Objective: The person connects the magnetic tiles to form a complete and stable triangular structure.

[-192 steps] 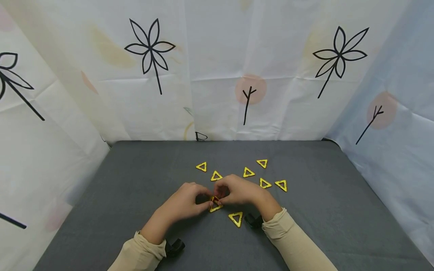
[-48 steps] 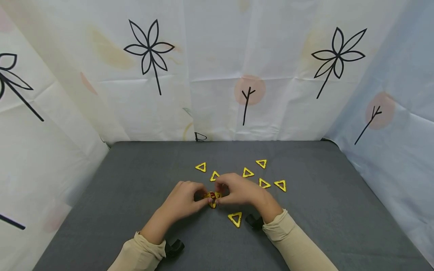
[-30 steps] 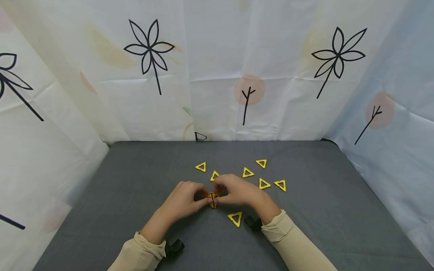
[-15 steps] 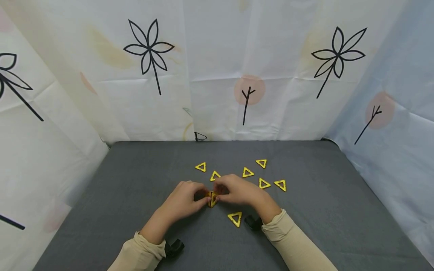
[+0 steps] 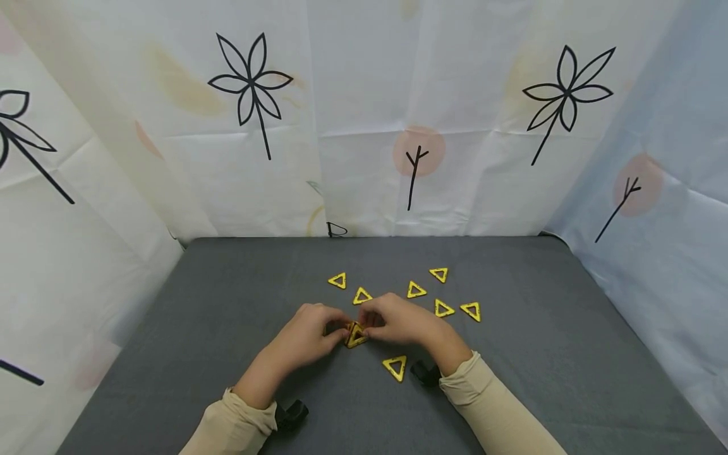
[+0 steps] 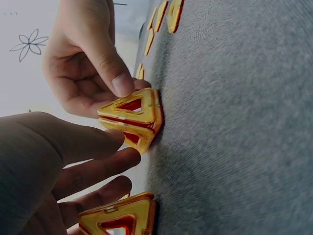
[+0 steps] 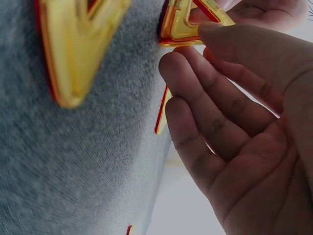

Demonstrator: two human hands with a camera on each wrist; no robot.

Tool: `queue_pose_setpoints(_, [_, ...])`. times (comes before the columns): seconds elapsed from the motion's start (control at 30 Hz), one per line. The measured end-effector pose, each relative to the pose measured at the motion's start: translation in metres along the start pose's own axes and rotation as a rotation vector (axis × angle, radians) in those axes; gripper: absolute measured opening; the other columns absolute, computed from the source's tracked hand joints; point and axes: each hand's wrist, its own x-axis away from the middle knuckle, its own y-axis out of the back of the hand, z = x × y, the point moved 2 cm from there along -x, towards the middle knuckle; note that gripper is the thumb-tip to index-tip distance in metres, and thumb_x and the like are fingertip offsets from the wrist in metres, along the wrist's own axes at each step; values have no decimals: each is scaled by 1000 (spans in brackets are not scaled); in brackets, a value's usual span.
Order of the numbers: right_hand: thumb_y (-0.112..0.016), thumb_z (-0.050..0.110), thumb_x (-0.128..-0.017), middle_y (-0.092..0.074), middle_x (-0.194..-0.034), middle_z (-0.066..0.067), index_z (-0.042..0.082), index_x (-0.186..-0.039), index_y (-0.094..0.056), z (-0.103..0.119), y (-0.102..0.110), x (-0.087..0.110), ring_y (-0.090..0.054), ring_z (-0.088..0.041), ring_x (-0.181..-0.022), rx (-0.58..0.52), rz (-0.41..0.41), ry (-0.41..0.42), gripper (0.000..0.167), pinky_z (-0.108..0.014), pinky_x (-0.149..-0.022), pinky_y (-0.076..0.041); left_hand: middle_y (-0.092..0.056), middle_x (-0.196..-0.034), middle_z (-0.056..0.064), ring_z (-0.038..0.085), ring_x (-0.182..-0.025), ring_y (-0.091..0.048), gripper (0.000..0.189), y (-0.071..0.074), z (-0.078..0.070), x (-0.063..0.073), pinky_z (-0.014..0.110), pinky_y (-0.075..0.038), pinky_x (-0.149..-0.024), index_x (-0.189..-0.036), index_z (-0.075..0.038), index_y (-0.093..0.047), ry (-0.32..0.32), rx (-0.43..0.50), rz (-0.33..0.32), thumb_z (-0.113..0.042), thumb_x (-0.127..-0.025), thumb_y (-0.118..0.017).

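Note:
Several yellow triangular magnetic tiles stand joined into a small pyramid [image 5: 356, 335] on the grey table. From its left side my left hand [image 5: 307, 336] pinches it, the thumb against one face in the left wrist view. My right hand [image 5: 400, 321] pinches the opposite side; in the right wrist view its thumb lies on a yellow face [image 7: 183, 29] while the other fingers are partly bent. The pyramid's back is hidden. A loose triangular tile [image 5: 395, 368] lies flat in front of the right hand. Another yellow tile [image 6: 142, 210] shows beside the left fingers in the left wrist view.
Beyond the hands lie more loose triangular tiles, among them one close behind the right hand [image 5: 361, 296] and one farther right [image 5: 471, 311]. A patterned cloth backdrop [image 5: 364, 158] borders the grey table [image 5: 227, 278] at the back and sides.
Tiles between the hands, one lying flat 6.4 s ago, now stand folded together as a pyramid. During the last second it has turned, so one face points toward the head camera. Loose tiles have stayed put.

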Motion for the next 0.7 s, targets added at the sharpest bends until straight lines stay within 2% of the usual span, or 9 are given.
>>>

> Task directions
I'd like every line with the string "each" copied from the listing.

> Answer to this exercise
Demonstrator: two human hands with a camera on each wrist; no robot.
Tool: `queue_pose_setpoints(_, [_, ...])`. times (comes before the columns): seconds elapsed from the motion's start (control at 30 Hz), one per line. The measured end-effector pose, each relative to the pose measured at the motion's start: translation in metres along the start pose's own axes and rotation as a rotation vector (axis × angle, radians) in those axes; gripper: absolute measured opening; the other columns absolute, computed from the source's tracked hand joints; point and axes: each hand's wrist, its own x-axis away from the middle knuckle, its own y-axis out of the back of the hand, z = x × y, the point moved 2 cm from there along -x, towards the middle knuckle; note that gripper is the thumb-tip to index-tip distance in metres, and thumb_x and the like are fingertip offsets from the wrist in metres, along the wrist's own axes at each step; values have no decimals: each is scaled by 1000 (spans in brackets are not scaled); in brackets, a value's usual span.

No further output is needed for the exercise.